Images secondes, Eric Rondepierre

15 janvier 2015 - 1 mars 2015
vernissage : 14 janvier

Le premier trimestre 2015 est l’occasion de mettre à l’honneur le travail du photographe Eric Rondepierre à travers deux expositions au titre commun IMAGES SECONDES qui auront lieu à la Maison d’Art Bernard Anthonioz et à la Maison Européenne de la Photographie. Privilégiant un cheminement rétrospectif, la MEP présente l’ensemble des séries réalisées par Eric Rondepierre et développe une vision panoramique de l’oeuvre du photographe quand la Maison d’Art Bernard Anthonioz expose des œuvres anciennes inédites et une toute nouvelle série. Les deux volets d’Images Secondes se complètent ainsi et donnent à voir une démarche où se déploient, sur vingt cinq années de "reprises de vue", des réseaux de fils sémantiques qui finissent par se relier. Les séries et les oeuvres d’un lieu à l’autre se suivent ou se répondent mais, souvent, ne se ressemblent pas...

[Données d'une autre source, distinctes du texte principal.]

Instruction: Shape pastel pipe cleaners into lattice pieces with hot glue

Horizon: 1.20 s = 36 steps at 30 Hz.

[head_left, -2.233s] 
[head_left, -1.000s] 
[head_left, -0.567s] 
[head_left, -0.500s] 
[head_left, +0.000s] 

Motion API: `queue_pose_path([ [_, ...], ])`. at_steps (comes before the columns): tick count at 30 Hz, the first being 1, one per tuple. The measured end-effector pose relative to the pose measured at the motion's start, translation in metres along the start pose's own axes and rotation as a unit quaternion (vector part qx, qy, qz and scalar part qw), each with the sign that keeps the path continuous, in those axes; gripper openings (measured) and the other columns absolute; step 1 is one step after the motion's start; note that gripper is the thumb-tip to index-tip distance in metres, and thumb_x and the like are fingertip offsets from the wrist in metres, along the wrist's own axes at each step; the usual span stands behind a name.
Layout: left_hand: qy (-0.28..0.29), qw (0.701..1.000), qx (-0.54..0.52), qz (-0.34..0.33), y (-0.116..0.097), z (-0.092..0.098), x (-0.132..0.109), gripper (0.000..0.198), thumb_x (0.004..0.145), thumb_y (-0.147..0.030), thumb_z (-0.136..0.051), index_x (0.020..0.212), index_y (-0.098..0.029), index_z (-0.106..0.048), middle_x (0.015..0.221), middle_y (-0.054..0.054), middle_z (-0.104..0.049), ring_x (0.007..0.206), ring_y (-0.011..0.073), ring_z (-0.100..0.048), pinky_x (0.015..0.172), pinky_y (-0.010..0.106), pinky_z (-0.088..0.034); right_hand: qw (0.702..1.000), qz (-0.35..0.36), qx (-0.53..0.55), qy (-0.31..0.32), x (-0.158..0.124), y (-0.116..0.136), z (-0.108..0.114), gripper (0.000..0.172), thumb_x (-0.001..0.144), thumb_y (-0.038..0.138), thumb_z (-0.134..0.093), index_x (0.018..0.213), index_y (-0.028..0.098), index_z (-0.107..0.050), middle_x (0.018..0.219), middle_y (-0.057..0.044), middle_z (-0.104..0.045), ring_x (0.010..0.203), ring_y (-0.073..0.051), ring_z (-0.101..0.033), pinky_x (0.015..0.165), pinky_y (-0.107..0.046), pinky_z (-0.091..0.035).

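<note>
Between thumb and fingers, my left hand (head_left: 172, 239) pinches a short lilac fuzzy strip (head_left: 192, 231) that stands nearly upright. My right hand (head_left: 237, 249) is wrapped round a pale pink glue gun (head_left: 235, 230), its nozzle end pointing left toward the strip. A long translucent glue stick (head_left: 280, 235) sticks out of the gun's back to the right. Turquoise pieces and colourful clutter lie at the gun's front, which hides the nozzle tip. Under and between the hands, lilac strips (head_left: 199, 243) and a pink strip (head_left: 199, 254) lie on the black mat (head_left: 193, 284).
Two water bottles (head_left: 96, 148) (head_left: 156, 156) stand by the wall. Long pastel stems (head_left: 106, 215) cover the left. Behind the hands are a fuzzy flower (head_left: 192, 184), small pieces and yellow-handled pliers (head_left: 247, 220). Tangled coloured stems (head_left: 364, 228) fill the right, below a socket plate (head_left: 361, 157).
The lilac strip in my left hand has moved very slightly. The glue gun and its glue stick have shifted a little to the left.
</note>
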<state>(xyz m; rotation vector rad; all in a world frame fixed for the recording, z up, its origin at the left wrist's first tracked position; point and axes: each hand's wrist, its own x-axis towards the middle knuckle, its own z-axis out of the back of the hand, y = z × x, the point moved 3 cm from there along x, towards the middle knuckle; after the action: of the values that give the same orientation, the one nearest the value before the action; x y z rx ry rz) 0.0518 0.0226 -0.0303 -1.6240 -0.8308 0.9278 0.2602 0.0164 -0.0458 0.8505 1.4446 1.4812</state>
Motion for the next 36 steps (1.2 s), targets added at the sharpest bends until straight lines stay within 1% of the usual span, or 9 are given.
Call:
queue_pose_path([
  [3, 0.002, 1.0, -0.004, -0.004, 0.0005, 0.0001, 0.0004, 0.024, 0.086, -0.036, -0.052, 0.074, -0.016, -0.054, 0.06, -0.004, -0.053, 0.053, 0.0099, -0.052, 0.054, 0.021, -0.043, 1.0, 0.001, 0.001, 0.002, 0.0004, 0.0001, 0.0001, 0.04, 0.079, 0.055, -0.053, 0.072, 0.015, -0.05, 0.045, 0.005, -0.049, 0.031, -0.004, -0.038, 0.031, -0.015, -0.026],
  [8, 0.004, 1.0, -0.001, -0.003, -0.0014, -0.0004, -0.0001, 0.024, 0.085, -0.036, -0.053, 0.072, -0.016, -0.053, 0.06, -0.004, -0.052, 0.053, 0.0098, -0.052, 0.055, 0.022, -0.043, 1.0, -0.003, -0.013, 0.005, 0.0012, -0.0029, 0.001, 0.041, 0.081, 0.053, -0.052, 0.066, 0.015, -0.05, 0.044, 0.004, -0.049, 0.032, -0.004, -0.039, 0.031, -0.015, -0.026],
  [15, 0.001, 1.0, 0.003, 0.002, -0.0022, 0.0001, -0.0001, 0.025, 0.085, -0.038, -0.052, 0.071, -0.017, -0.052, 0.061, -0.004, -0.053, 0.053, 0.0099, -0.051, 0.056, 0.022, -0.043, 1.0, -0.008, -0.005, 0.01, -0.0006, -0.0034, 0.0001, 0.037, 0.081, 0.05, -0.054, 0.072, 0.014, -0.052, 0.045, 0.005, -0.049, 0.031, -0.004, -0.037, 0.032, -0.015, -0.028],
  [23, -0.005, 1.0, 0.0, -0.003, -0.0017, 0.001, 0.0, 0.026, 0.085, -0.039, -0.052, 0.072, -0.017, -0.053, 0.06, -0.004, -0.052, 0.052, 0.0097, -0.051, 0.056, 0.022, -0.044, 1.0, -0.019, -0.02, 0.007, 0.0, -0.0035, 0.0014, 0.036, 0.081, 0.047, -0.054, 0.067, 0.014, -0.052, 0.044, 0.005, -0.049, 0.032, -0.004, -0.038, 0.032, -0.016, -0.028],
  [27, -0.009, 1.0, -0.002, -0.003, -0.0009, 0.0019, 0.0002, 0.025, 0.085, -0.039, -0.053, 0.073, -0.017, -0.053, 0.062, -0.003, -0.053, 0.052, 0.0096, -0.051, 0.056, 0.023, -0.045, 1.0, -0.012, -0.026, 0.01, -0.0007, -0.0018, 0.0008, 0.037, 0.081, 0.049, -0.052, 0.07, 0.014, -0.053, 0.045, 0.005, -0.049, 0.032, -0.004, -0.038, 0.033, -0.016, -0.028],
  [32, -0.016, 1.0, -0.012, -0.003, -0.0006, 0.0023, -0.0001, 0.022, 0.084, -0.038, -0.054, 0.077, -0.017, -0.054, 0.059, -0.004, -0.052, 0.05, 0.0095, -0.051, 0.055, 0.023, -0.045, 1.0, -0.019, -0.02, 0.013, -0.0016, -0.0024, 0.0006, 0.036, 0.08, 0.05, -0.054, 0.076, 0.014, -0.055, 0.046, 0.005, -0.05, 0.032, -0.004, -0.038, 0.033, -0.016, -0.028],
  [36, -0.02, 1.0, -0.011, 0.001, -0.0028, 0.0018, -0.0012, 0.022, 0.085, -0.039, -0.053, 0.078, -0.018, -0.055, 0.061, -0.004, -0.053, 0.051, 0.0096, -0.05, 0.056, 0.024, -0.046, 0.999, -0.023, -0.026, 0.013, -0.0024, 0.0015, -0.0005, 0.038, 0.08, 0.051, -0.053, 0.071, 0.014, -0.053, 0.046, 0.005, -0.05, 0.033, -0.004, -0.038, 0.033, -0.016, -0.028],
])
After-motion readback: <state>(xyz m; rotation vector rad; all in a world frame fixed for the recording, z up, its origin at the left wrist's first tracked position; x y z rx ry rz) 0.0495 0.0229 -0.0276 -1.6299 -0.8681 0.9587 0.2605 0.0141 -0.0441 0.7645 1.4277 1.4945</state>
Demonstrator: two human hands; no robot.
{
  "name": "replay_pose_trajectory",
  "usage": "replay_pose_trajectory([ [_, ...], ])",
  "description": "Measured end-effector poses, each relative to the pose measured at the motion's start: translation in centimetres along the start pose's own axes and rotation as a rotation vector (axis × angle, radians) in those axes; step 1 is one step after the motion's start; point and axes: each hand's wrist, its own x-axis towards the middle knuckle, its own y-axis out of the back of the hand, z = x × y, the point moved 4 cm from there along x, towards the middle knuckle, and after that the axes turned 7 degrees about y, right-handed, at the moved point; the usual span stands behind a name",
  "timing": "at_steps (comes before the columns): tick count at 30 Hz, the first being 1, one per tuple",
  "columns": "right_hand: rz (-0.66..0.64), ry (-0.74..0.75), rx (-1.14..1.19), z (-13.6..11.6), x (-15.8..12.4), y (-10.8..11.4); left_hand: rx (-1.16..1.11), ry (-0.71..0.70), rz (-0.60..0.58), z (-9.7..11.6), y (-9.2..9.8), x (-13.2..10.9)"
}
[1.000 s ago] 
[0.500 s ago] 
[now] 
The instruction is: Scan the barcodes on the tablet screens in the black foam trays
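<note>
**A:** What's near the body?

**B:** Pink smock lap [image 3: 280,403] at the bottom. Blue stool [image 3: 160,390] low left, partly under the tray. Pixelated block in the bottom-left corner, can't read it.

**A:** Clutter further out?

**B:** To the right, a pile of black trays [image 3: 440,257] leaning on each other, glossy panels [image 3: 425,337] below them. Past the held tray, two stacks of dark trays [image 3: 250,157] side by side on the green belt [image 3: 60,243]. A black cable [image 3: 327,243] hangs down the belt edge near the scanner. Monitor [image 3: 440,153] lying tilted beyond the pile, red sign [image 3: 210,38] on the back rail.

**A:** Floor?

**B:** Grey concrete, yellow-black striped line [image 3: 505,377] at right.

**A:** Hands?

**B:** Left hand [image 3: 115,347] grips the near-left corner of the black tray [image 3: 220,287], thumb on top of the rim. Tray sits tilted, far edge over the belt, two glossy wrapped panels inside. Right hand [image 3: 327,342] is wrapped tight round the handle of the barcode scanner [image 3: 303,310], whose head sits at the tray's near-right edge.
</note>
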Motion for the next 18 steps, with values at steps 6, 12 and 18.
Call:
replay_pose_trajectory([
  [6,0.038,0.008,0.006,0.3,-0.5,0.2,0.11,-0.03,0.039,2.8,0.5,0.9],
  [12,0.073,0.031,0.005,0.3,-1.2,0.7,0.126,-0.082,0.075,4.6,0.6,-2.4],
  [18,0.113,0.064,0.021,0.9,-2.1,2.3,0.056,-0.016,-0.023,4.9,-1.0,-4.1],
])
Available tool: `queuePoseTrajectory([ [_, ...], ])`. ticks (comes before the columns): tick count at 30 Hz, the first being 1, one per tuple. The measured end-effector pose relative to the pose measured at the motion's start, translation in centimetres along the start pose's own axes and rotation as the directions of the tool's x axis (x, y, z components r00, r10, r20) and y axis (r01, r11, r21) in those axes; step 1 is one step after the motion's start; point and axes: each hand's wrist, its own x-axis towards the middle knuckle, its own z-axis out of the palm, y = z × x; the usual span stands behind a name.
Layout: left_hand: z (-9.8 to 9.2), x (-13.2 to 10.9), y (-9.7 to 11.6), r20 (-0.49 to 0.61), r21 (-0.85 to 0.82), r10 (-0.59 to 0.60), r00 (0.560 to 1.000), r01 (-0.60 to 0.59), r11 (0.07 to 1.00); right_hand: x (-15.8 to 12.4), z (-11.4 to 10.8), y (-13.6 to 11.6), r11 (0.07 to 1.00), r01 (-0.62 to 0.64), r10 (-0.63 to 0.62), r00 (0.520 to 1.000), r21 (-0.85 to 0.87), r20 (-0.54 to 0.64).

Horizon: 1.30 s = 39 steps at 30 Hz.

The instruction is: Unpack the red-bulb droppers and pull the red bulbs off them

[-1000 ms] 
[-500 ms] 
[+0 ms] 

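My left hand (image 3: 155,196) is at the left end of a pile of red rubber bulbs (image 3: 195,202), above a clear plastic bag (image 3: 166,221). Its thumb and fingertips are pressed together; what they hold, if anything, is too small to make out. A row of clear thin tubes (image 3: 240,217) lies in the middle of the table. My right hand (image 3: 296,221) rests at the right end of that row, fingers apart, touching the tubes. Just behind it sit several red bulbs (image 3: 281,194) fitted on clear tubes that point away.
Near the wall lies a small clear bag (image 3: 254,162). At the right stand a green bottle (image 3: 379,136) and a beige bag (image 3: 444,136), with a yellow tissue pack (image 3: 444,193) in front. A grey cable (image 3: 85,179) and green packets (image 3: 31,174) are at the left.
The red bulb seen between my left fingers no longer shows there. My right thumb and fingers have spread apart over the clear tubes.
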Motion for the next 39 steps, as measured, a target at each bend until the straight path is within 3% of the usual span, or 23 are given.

En spectateur, archiviste ou archéologue, Eric Rondepierre repère les images de films en relation avec des évènements « parasitaires, périphériques, accidents, micro-phénomènes qui n’ont plus le moindre rapport avec le cinéma ». Car son oeuvre n’est ni un hommage au cinéma, ni une tentative de restauration ou une nostalgie de son « aura ». En tant qu’artiste, il prend simplement appui sur une mutation en cours du cinéma et de son industrie - où les films se diluent dans une multitude de simulacres, de prothèses, de produits dérivés virtuels ou réels - pour parcourir les marges d’un monde dont les fragments sont maintenant à portée de la main. Il s’y réfère comme à une « nature », un corpus dans lequel il pioche en explorant ses angles morts. Qu’il s’agisse de documenter la fiction ou de fictionnaliser le document, le travail d’Eric Rondepierre guette les aberrations du dispositif filmique, authentifie les décalages, les métamorphoses des ces images orphelines, provoque des rencontres, des hybridations, élabore des hypothèses. Images secondes témoigne ainsi d’un parcours de vingt-cinq ans en territoire d’images.